At first the relations between the Avdet leaders and the Majlis were referred to as “difficult,” although none of them denied the very system of local self-government for the Tatars. “The Majlis is a popularly elected body. So there should be a dialogue with the authorities, not with the Majlis. The authorities seem to be unable or unwilling to address problems because the latter have not yet been solved. The problem is with the authorities,” Ametov said in an interview. The Avdet leadership thus seems to have distanced itself from the policy of being a Crimean Tatar representative body and accepted the existence of a political entity built by Jemilev and his inner circle. But the Avdet leaders who have grouped themselves around Ametov, informally called “king of squatters,” are trying to use the methods other than those applied by representatives of the other bodies in opposition to the Majlis.
The situation began to change about two months ago, when the Avdet leaders started politicizing their demands: they organized a picket in front of the Cabinet of Ministers in Kyiv, which turned then into a hunger strike. In the course of this action, the Avtet members made some political statements that make us look at this organization from a different angle.
One of the picket organizers, Rinat Shaimardanov, told journalists that they were going to turn to a proper EU or UN body over infringements of the rights of the Crimea’s indigenous population. “If Ukraine continues to consider the plight of the Crimean Tartars a minor problem, this will become the central problem of Ukraine,” he said. “We will cut off Ukraine’s road to the European Union,” he said, reports UNIAN. In his words, the organization’s leadership has held preliminary consultations at the Council of Europe’s office.
It is common knowledge that the Majlis is also appealing to the world public. For example, on May 18 this year the memorial rally devoted to the 65th anniversary of the deportation of Crimean Tatars passed a resolution that called upon UN and European Union bodies to help restore the rights of the Crimean Tatar people. The Avdet leadership has chosen to go the same way.
The similarity of actions is only natural because, contrary to the reaction of some Crimean media to Avdet’s actions, this organization’s leadership not only accepts the existing system of national self-government but also does not consider itself a rival of the Majlis. “Any rivalry with the Majlis is out of the question. We, as a civic organization, can only advance proposals that will be discussed by the Majlis presidium or the kurultai (Crimean Tatar national congress—Ed.),” says Maushev, Avdet board chairman and a kurultai delegate. Incidentally, three more delegates of his civic organization are represented at the kurultai. What is more, Maushev is member of the commission in charge of the local majlis elections now underway in the Crimea.
The very fact that the head (even a titular one) of a civic organization is a Majlis functionary calls into question the claim about rivalry between Avdet and the Crimean Tatar representative body. Of the same opinion is the Majlis spokesman Shevket Kaibullaiev. He, too, can see no grounds for rivalry between Avdet and the Majlis because they are different-level entities. “It is nonsensical to compare a civic organization and the Majlis and kurultai system, for these bodies have different mechanisms of formation,” Kaibullaiev said.

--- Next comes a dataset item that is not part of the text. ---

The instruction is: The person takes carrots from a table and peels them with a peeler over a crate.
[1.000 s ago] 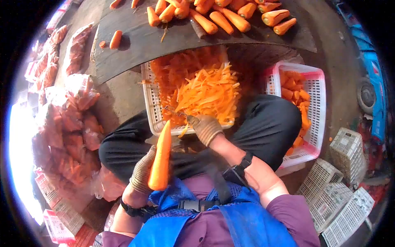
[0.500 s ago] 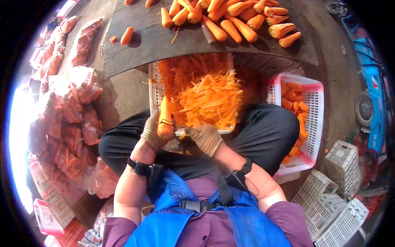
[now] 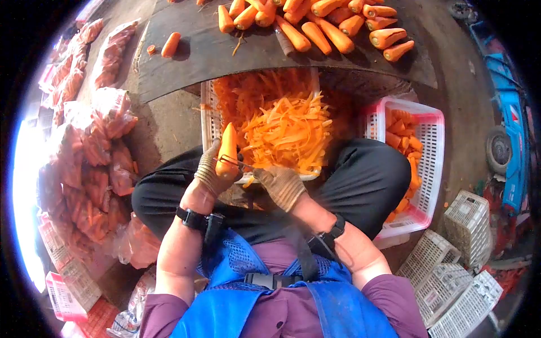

As for political prospects, Maushev says nothing is being planned in addition to turning to the Council of Europe with the above-mentioned requests. The organization’s head is, in fact, insisting that politics is the Majlis’s preserve, while the organization he represents will continue helping the Tatars, as much as it can, to solve the problems of land ownership and housing.
Obviously, the Avdet leadership is closely watching a highly changeable political situation and so far refrains from attempts to persuade their members to vote for a certain Ukrainian presidential candidate. “My personal opinion, one of an ordinary person rather than a civic organization head, is that our people do not need to take part in the elections at all,” Maushev said.
Naturally, some political forces inside and outside the Crimean Autonomy may feel a desire to use this organization in their own interests. The Avdet-organized picket in Kyiv, which then turned into a hunger strike, is somewhat special. What catches your eye is that the picketers harshly criticized the current Prime Minister Yulia Tymoshenko and her cabinet right under the windows of the latter. But no grave accusations were brought against the Presidential Secretariat. This cannot but irritate the prime minister’s followers in the Crimea.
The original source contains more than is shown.